Chillé con la voz más fina que me pudo salir, esa que solía usar cuando mi madre me preguntó si había perdido mi tarjeta V.
—¡¿Qué?! ¡Estás loca, Sasha! —repliqué a toda prisa, apretando el auricular entre el hombro y la oreja, haciendo un ademán—. Solo es amable con Asher porque no tiene hijos y le encantaría tener uno. Le gusta la ciencia, a Asher le apasiona lo mismo y simplemente conectaron. No tiene nada que ver conmigo.
—¿Y tú cómo sabes todo eso de su vida privada? —preguntó ella.

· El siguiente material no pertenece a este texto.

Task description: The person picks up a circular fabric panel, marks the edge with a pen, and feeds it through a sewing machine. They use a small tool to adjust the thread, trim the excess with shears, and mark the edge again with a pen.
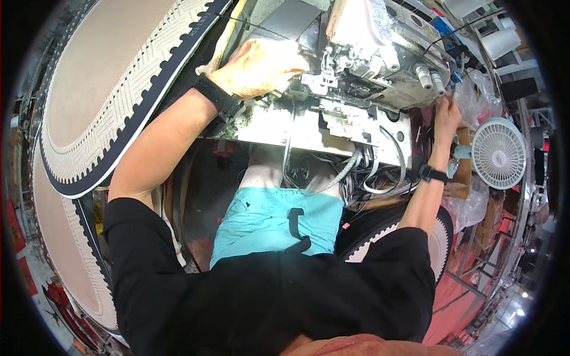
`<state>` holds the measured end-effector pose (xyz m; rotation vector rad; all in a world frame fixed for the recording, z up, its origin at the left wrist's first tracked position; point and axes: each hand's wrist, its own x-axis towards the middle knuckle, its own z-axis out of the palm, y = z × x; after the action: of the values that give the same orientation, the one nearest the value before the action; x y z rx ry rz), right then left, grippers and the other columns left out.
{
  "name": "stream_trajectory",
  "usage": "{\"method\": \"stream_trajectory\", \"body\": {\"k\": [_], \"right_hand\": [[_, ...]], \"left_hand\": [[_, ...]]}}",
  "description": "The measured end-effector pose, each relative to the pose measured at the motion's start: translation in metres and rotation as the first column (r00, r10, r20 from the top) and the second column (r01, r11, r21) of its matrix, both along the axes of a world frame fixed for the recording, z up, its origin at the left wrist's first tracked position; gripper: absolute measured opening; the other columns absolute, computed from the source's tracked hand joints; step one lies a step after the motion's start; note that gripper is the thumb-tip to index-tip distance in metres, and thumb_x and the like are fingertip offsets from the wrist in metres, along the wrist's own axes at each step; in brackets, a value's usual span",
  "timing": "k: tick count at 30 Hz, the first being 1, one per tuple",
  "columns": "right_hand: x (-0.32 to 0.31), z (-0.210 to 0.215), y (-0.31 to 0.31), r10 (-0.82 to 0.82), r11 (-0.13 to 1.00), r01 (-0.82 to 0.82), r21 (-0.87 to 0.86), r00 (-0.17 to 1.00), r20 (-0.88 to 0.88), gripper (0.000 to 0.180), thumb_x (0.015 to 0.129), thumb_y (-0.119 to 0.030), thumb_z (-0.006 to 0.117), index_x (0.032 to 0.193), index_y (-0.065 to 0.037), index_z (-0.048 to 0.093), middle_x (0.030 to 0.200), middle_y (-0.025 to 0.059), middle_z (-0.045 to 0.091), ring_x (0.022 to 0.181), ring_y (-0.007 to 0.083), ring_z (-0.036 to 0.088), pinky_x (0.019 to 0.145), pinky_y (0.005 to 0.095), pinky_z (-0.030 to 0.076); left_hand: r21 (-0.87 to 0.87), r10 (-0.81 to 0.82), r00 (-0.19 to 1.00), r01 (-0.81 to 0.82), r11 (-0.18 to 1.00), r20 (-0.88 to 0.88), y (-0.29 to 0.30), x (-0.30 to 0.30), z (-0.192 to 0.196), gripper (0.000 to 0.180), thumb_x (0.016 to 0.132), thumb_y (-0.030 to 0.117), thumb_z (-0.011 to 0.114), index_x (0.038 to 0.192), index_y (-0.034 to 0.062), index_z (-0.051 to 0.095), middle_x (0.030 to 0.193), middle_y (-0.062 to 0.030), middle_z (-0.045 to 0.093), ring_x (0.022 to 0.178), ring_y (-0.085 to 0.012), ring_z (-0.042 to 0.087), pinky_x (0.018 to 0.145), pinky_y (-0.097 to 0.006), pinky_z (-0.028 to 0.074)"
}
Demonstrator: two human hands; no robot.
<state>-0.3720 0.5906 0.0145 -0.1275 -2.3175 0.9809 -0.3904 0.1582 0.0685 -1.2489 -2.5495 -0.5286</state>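
Observation:
An industrial sewing machine [380, 59], an overlock type by its look, stands in front of me, dusty with pale lint. My left hand [261, 66] is closed just left of its presser foot [320, 80]. The fingertips press together near the foot; whatever they grip is too small or too washed out by glare to make out. At the machine's right end, below the tension knobs [428, 78], my right hand [446, 115] reaches up with its fingers drawn together. Something thin shows at those fingertips, but its kind is unclear. Black bands circle both wrists.
A large beige shoe-sole-patterned panel [101, 77] with a dark toothed border rises at my left. To the right are a white round fan [499, 153], a cardboard box [462, 178] and thread cones [502, 43]. Cables [350, 169] hang below the machine bed, above my knees.

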Motion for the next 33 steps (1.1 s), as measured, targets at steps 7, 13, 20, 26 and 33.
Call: {"method": "stream_trajectory", "body": {"k": [7,13,20,26,33], "right_hand": [[0.076,0.014,-0.027,0.034,0.987,-0.029,-0.156,0.999,0.03,0.025,0.092,-0.017,0.046,0.091,0.001,0.063,0.096,0.0126,0.066,0.071,0.0177,0.06,0.068,0.0282,0.046],[0.113,0.056,-0.124,0.329,0.944,-0.329,-0.022,0.943,0.055,0.021,0.093,-0.013,0.044,0.09,-0.001,0.06,0.079,0.0046,0.055,0.067,0.0105,0.049,0.063,0.0228,0.04],[0.118,0.058,-0.16,0.827,0.522,-0.619,-0.587,0.536,0.17,0.022,0.086,-0.006,0.053,0.108,-0.002,0.055,0.081,0.0011,0.053,0.065,0.0067,0.05,0.059,0.0178,0.04],[0.099,0.026,-0.158,0.538,0.843,-0.504,-0.191,0.784,0.31,0.039,0.079,0.007,0.048,0.116,-0.005,0.053,0.081,0.0094,0.061,0.061,0.0194,0.056,0.061,0.0302,0.046],[0.078,0.022,-0.17,0.311,0.865,-0.381,0.325,0.917,0.248,0.015,0.084,-0.007,0.054,0.098,-0.006,0.06,0.084,0.015,0.064,0.073,0.029,0.064,0.064,0.0337,0.049]], "left_hand": [[0.059,-0.101,0.991,0.096,0.994,0.092,0.0,-0.005,0.0,0.038,0.07,0.003,0.059,0.106,0.0128,0.063,0.076,-0.0061,0.058,0.063,-0.0208,0.054,0.063,-0.029,0.047],[0.008,-0.111,0.994,0.111,0.994,0.011,-0.003,-0.005,-0.002,0.044,0.065,0.011,0.061,0.109,0.0177,0.061,0.075,-0.0052,0.055,0.068,-0.0229,0.056,0.063,-0.033,0.047],[-0.005,-0.158,0.986,0.158,0.987,-0.059,-0.006,-0.008,-0.014,0.051,0.066,0.004,0.057,0.115,0.0165,0.059,0.075,-0.0069,0.053,0.068,-0.0234,0.052,0.067,-0.033,0.045],[0.001,-0.167,0.985,0.167,0.986,-0.052,-0.001,-0.009,-0.01,0.05,0.066,0.004,0.056,0.115,0.0161,0.059,0.074,-0.0067,0.052,0.067,-0.0232,0.051,0.065,-0.033,0.044],[0.041,-0.164,0.986,0.165,0.986,-0.025,-0.001,-0.011,-0.015,0.05,0.067,0.004,0.054,0.116,0.0154,0.059,0.075,-0.0076,0.053,0.067,-0.0233,0.05,0.064,-0.033,0.043]]}}
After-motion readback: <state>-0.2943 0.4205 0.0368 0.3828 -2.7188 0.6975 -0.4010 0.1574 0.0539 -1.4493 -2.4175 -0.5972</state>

Me quedé en blanco sin saber qué contestar. Me había pillado y sabía hacia dónde iría su mente. Me acosaría al punto de estamparme contra una pared con una banana en la mano y un foco en la otra, solo para que le dijera la verdad a la suprema corte.
—¡A ti te gusta tu jefe, Tessa! —gritó Sasha.
Intenté negarlo, pero nada le sacaría esa idea de la cabeza. Por razones más que obvias, preferí omitir el detalle del roce de sus labios la noche en que se despidió o que lo stalkeé como una picopala cerca de dos horas la noche anterior solo para ver si había algo malo con su esposa o su relación. Dios, me estaba volviendo loca, pero ni siquiera de amor, sol era algo… stalkeador.
—Por favor, Tessa, seamos honestas —se burló ella, sacándome de esa imagen que aún tenía grabada en la retina—. Un CEO que trabaja ochenta horas a la semana no saca un día entero de su agenda para pasear al hijo de su secretaria por una planta de ensamblaje solo porque "le cae bien". ¡Abre los ojos!